Smoke smudged the pure blue sky as the train approached like a giant caterpillar inching its way across the countryside, growing in size as it approached Orchard Lake Station. Madeline trembled on the station platform, tendrils of hair falling from her messy braid, the train screeching to a halt, causing her to flinch and take a quick step back.
“All aboard!” a figure called out, leaping from the train several cars down. Madeline’s station was practically vacant, an old woman being the only other person to be hobbling toward the train.
Clambering forward, Madeline stepped into the train car in front of her, dragging her overly large suitcase behind her ten-year-old body and collapsing into the first open seat. She chewed and bit her lip until the skin began to painfully peel off.
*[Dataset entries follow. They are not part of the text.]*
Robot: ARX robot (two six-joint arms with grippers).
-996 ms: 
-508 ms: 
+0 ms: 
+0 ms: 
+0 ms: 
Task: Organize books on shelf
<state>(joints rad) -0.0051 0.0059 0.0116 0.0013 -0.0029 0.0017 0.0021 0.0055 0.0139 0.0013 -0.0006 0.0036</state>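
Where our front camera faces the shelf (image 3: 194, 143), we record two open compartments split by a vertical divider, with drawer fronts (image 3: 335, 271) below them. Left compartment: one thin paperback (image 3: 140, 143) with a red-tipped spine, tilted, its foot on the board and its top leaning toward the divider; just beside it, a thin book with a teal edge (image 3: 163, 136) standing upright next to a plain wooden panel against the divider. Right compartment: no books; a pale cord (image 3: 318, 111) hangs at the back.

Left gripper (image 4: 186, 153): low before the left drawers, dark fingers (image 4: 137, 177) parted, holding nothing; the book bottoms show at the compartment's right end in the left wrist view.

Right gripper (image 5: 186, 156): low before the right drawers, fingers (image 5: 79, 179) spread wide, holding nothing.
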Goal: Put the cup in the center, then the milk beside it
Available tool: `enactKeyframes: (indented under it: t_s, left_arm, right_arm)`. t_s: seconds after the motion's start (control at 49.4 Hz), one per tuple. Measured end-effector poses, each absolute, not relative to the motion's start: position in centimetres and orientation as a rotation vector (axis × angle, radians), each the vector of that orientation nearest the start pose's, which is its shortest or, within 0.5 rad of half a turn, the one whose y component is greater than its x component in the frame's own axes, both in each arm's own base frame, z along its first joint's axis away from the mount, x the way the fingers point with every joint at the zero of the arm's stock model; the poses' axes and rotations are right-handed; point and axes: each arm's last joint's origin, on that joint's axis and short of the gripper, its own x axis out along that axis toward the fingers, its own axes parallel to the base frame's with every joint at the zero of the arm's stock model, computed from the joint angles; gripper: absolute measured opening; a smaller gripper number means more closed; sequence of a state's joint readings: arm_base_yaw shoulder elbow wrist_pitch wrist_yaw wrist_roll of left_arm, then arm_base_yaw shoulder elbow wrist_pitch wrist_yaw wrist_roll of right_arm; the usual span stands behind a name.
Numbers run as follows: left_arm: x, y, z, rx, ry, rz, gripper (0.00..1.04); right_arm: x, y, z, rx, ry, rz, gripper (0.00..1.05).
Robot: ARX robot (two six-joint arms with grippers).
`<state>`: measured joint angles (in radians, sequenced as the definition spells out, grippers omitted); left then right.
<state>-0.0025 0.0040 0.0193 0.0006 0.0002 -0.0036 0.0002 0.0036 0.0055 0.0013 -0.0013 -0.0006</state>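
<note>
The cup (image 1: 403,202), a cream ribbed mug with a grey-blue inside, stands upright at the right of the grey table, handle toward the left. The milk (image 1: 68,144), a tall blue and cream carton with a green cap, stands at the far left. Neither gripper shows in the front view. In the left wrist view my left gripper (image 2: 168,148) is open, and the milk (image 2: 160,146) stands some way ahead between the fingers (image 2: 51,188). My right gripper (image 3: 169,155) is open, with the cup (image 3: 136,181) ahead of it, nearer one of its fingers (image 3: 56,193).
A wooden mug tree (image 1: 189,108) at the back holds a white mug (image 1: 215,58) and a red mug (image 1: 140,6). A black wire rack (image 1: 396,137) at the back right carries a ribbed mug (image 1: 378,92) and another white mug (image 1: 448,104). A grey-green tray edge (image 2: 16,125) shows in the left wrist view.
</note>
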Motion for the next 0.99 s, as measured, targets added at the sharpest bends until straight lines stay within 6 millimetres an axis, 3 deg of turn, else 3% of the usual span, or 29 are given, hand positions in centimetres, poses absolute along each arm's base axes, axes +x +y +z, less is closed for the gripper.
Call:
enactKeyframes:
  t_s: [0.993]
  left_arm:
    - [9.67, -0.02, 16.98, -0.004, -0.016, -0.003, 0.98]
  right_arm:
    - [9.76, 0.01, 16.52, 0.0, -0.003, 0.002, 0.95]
Distraught was an understatement for the anxious feelings making her belly turn and her palms sweat. The train whistle wailed loudly in Madeline’s ears and she squeezed her eyes shut, realizing only afterward that she should have covered her ears instead, and then the car lurched forward, the train beginning to roll back into a steady chug.
Madeline watched the lush fields and hills of England passing by in a blur, sadly waving farewell to her, a prisoner condemned to the stone city of London, where nature was naught but a fond memory of summer days spent playing in the meadow. Of course, her papa only raved about London’s lively culture and beautiful buildings; so many people working toward building their futures by day and boasting about their accomplishments in pubs by night.
“Believe me, Madeline. You will love it!” Papa had said.
Madeline wasn’t convinced. Papa was an ambitious businessman in the days he lived in London. Madeline preferred playing by herself outside, reading books, and eating blueberry muffins with her mother to attending a busy boarding school in the middle of the city. Thinking of her mother made Madeline frown, the ache in her chest growing. She would not cry in the middle of this train. She would not.